60mph is one mile per minute. If you average 60mph for two miles, then it takes you two minutes to go the two miles.

If you travel the first mile at 30mph, it takes you two minutes. So you have used up your entire time on the first mile, and you need to travel the second mile infinitely fast.

When you talk about an average, it is important to know what you are averaging over. Average speed is an average over time. If you imagined that it was an average over distance, then you would conclude that you could travel the second mile at 90mph.

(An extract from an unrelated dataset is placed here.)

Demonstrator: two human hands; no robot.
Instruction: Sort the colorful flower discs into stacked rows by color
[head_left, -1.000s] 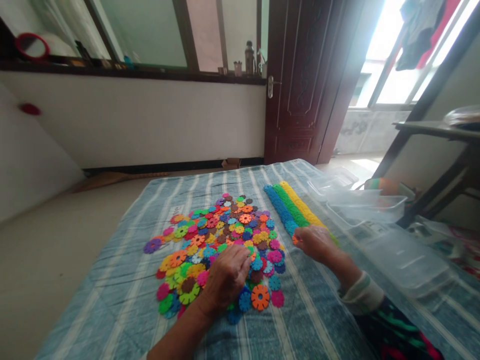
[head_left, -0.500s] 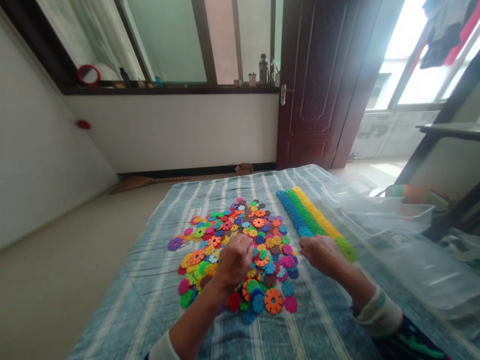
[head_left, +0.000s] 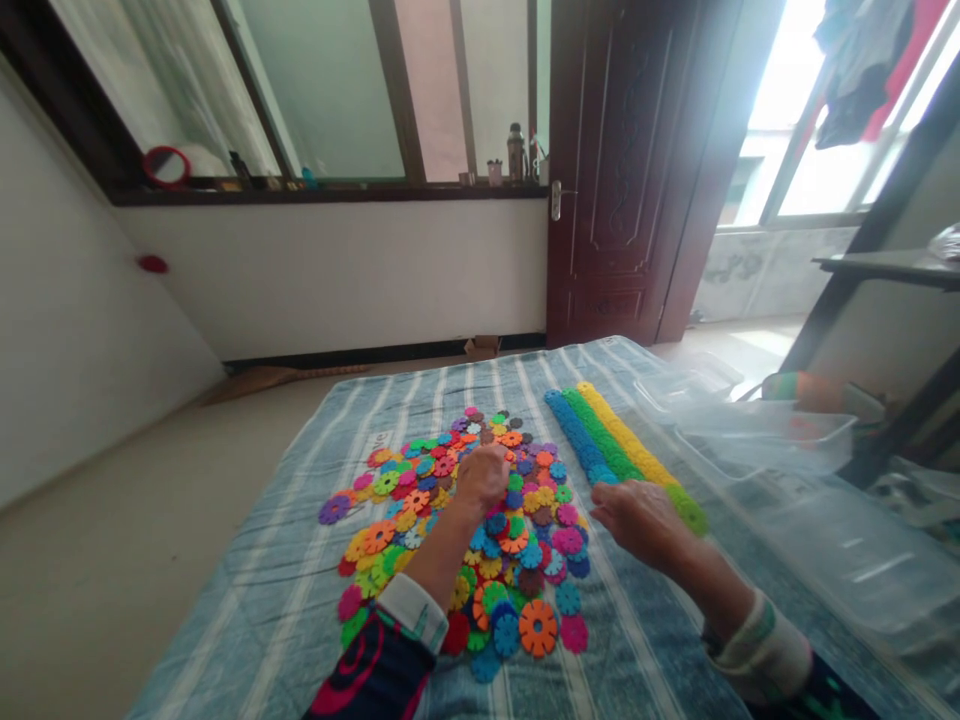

We talk about average times for algorithms, but the averages are not always over the same things. Here are some examples.

  1. We say that Quicksort takes average time O(n log2(n)). In this case, the average is taken over all possible ways in which the array could have been ordered. So it is an average over the possible inputs. This is the fishiest kind of average for algorithms. What makes me believe that the person asking me to sort an array hands me a randomly chosen array?

  2. Some algorithms (called Monte Carlo algorithms) employ coin tosses. When you talk about their averages, you talk are averaging over the possible coin toss outcomes. That has nothing to do with the data, and you do have a reason to believe that the coin tosses are random, so this is much less fishy.

  3. Some algorithms have amortized cost guarantees. That means you are averaging the cost per operation over the sequence of operations. That has nothing to do with how the operations are chosen (by whoever wants to do them). So it is also quite reasonable. It is a worst case over the input, but an average over the sequence of operations.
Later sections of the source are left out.